Rugby’s Six Nations Comes to Town

Rugby - fans 2Ian DuncanMembers of the Village Lions take refreshment.

Just in case it has escaped your attention, we are deep into rugby’s Six Nations tournament, an annual contest fought out by England, France, Ireland, Italy, Scotland and Wales. No fancy ads, no halftime shows, just 30 burly, unhelmeted Europeans butting heads every weekend until March 19.

Even though the sport’s popularity with Americans has grown steadily in the last few years, for me – an Englishman new to the neighborhood – finding somewhere to watch the games took some sleuthing. The time difference with Europe, where the games take place at a more hangover-friendly hour in the afternoon, only makes things more difficult.

Luckily, on Google, I turned up Bret Costain, president of the Village Lions rugby club, and found that I wouldn’t have to go far. His friend and clubmate, Peter Cavanaugh, shows the games in full-HD, of course, on a screen above the smooth, pale wood bar at Dorian Gray, a saloon on East Fourth Street between Avenues A and B, which he opened on New Year’s Eve.

On Saturday, at the ungodly hour of 9:30 a.m., the earliest I’ve been up on a weekend since coming to New York, I walked through deserted East Village streets to join members of the club and Mr. Cavanaugh as Wales routed Scotland 24-6 in its first victory after eight straight losses.

Members of the Lions lined the bar, a mixture half-American, a quarter ex-pat European and a quarter ex-pat Australian. Mr. Cavanaugh himself is Irish-American. Twelve club members were there in all, including a member of the Lion’s women’s team named Rosie Rough – “For real?,” I asked, and she said the name is actually German and you pronounce it “Roe.”

The bar was hardly heaving, but the crowd was making noise in the way only sports fans can do. “Ruck!” Ms. Rough yelled. (A ruck is a messy maneuver to drive off the opposition and liberate a ball that has gone to ground.) “Where’s the support?”

Mr. Cavanaugh looked tired on Saturday. Well actually, he looked exhausted. He had closed at 4:30 a.m. that morning and was back at work three and a half hours later to show a soccer match broadcast from Old Trafford between local rivals Manchester United and Manchester City.

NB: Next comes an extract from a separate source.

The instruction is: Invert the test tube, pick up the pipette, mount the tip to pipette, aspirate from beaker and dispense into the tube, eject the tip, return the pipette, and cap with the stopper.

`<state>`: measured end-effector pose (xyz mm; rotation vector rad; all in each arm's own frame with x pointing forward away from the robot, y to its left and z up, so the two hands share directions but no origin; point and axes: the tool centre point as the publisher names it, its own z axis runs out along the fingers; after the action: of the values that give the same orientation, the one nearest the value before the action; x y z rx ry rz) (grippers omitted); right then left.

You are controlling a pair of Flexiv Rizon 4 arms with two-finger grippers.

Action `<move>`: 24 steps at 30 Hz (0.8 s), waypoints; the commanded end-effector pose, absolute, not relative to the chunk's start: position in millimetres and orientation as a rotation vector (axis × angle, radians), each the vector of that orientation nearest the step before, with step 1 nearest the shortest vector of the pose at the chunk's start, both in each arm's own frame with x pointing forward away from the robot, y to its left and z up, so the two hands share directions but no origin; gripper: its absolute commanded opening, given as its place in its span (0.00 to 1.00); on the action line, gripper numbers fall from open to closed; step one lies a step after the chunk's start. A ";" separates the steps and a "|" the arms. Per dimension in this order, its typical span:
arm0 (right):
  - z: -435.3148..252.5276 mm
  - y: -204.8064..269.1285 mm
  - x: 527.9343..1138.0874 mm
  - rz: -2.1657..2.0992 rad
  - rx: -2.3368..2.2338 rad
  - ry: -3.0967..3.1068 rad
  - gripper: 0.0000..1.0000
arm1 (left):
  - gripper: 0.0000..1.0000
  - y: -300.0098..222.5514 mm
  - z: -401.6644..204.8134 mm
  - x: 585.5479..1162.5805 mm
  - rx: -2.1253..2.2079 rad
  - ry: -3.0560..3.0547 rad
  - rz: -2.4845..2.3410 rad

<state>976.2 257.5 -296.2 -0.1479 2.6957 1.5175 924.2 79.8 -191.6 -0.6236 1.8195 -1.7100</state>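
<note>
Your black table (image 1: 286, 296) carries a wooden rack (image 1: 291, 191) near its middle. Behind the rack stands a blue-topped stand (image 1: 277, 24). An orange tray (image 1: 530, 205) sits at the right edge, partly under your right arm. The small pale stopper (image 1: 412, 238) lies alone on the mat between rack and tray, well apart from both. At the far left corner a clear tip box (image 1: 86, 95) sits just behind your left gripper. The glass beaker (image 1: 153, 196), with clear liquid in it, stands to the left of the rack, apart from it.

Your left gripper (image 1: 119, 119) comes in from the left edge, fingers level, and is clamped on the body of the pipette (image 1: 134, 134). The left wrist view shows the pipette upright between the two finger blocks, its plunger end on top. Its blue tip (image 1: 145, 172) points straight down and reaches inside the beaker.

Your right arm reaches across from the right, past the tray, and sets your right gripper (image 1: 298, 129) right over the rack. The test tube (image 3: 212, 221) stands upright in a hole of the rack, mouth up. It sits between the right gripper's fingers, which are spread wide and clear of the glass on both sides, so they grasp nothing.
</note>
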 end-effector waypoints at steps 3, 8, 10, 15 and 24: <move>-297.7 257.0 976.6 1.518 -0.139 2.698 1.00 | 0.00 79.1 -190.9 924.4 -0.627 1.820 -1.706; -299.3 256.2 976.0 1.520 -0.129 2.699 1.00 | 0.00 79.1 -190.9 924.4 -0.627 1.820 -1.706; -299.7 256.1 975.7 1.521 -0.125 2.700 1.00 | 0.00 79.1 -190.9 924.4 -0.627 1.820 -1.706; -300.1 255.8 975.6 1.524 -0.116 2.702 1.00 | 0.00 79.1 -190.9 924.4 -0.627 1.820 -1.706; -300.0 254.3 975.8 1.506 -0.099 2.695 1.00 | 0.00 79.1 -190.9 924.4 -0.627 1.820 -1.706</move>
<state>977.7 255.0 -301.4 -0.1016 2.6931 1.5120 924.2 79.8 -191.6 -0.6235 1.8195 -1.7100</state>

When I got there, he was lying on a bench napping under a blanket before his fellow Village Lions started filing in for the start of the rugby match at noon.

Mr. Cavanaugh plans to show as many Six Nations games as he can, serving up full Irish breakfasts – black pudding, white pudding, sausages, bacon and baked beans – before the matches start. He will be in the kitchen himself because his backup chef is, I kid you not, a moonlighting priest who has to lead Mass on Saturday mornings.

Nix Edmund was one of the few Americans at the bar not directly linked to the Village Lions. He gave me his view of rugby. “I’ll watch it,” he said, “but I won’t know when anyone’s scored until they put it up on the screen.”

Keeping track of the action can tax even long-time fans. Although rugby’s rules are similar to football’s, the games are less structured. In those rucks bodies rapidly pile up, with the players shoving one another back and forth. It takes a trained eye to spot the ball when it pops out and a player makes a fresh run.

Over a week ago, when I started my search, I popped into Dorian Gray just after its regular opening time at 4 p.m. Mr. Cavanaugh was at the bar with his father and a brewery rep, mulling choices. Over a glass of strong Belgian Duvel ale, he recalled the early days of Village rugby-watching.

In the 1980’s, cable channels didn’t carry the sport, so the Irish bars would persuade Aer Lingus pilots and stewards to bring over tapes of the games. “You couldn’t do it any other way,” Mr. Cavanaugh said.

Now, it’s much easier. BBC America carries many games and NBC has secured the rights to this year’s Rugby World Cup, which runs from Sept. 9 to Oct. 23.

For Mr. Cavanaugh, who is 44, bringing rugby to the East Village was an obvious step. He was born in New York when his Irish father’s engineering firm was installing concrete at the Juilliard School. After a spell in St. Martin – more concrete, this time for cruise liners – the family returned to Ireland and the young Mr. Cavanaugh finished high school in Dublin.

Ireland was struggling economically in the 1980’s and Mr. Cavanaugh, leaning on his dual citizenship, came to the United States to attend college. He played rugby for Northern Arizona University and spent his summers working for his uncle, who owned the Red Lion on Bleecker Street where the Village Lions was founded in 1989.

Next weekend is a break in the tournament, but on February 26, Italy will play Wales and England will play France. That Sunday, Scotland will take on Ireland. Some of the Village’s soccer bars are also gearing up to show rugby and BBC America has put up a full list of venues on Foursquare, so it won’t take an epic quest like mine each week to find somewhere to enjoy the games.